Average Precision (AP) is computed to derive a singular measure that reconciles the trade-off between Precision and Recall. AP summarizes the shape of the precision-recall (P-R) curve, which plots precision against recall at various confidence thresholds, and is defined as the area under this curve. The detection performance for a singular defect category is quantified as follows:

A P = \int_{0}^{1} P (R) d R \times 100 %

(10)

m A P = \frac{1}{N} \sum_{i = 1}^{N} A P_{i} \times 100 %

(11)

where

N

represents the number of all categories and

A P_{i}

represents the object detection accuracy of category

i

.

(4) Computational complexity (FLOPs)

FLOPs measure the total number of FLOPs required for a model to perform a single forward pass on an input image. It is a hardware-independent metric used to quantify a model’s computational cost and is often reported in GFLOPs (billions of operations). A lower GFLOPs value indicates a more computationally efficient and lightweight model, which is a desirable characteristic for deployment on resource-constrained devices.

(5) FPS

For real-world applications such as the automated inspection of water supply pipelines, a model’s processing speed is of paramount importance. This is measured by FPS, which quantifies the number of images the model can process per second on specific hardware. A higher FPS value signifies a faster model, which is essential for achieving real-time detection from video streams.

3. Results

3.1. Enhance the Evaluation of Data Augmentation Experiment Results

This work employed a systematic data augmentation technique to mitigate the challenges of a restricted sample size and substantial class imbalance, especially regarding the underrepresentation of the “foreign matter” defect category. The primary objective was to enhance the model’s generalization and robustness by increasing the diversity and variability of the training data. This strategy comprised three techniques designed to simulate real-world inspection conditions: (1) Photometric transformations, including adjustments to brightness and contrast, to replicate varying in-pipe illumination (Figure 8); (2) Random affine transformations, such as rotation, to simulate changes in the inspection robot’s pose (Figure 9); and (3) Noise injection, using both Gaussian and salt-and-pepper noise to model potential signal interference during image acquisition (Figure 10).

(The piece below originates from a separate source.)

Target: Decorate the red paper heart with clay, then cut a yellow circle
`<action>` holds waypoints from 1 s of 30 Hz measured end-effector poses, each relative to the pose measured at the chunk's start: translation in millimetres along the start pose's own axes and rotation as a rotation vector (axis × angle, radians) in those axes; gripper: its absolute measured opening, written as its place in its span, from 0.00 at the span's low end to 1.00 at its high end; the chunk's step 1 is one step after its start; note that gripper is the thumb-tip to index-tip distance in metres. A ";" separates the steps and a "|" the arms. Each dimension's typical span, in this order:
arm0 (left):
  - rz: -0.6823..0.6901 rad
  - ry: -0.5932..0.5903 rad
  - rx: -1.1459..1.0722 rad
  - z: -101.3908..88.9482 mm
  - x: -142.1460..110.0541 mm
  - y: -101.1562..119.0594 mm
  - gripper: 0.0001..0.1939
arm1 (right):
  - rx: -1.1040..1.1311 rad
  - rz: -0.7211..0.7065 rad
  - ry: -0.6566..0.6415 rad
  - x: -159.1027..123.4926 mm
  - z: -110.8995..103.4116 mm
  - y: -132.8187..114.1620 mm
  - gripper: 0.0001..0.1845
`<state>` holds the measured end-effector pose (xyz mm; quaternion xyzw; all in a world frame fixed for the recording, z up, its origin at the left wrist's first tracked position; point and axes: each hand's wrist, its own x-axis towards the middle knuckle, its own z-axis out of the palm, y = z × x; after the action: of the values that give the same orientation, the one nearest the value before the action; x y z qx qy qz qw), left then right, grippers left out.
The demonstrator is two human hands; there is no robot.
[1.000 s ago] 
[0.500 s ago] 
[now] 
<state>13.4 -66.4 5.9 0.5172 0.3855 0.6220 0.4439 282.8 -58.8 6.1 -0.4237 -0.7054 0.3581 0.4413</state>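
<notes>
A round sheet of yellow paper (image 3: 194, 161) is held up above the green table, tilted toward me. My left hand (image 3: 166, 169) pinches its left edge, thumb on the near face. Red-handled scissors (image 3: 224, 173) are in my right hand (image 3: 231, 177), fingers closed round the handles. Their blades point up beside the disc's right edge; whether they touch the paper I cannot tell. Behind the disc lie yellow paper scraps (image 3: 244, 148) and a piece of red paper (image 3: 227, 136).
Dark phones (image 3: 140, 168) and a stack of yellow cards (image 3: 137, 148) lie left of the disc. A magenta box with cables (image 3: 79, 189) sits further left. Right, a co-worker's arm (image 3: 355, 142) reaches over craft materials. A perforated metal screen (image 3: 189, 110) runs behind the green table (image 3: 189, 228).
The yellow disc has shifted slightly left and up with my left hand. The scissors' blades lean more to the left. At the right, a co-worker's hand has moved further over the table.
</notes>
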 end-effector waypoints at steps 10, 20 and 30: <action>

Application of this strategy moderately expanded the dataset from 1936 to 2122 images, the final statistics of which are detailed in Figure 11. Table 5 demonstrates that training the model on this augmented dataset resulted in a significant performance increase. While all defect categories saw an improvement in detection accuracy, the most substantial gain was observed for the minority “foreign matter” class, for which mAP@50 increased by 11.5%. This result demonstrates that the targeted augmentation strategy was highly effective in mitigating the negative effects of class imbalance. The moderate level of expansion was deliberately chosen to enhance sample diversity while preserving the fundamental statistical characteristics of the original real-world dataset.

3.2. Enhanced Test Results of Lightweight Based on VanillaNet

The standard YOLOv8 backbone, while powerful, is computationally intensive, which poses significant challenges for real-time, lightweight deployment. To validate our proposed lightweight architecture, this study conducted an ablation study focused on the backbone network. This experiment aimed to evaluate the impact on overall model performance after replacing the original complex backbone of YOLOv8 with the minimalist VanillaNet structure. The resulting model, hereafter referred to as YOLOv8-V, was then comprehensively compared against the baseline YOLOv8 model.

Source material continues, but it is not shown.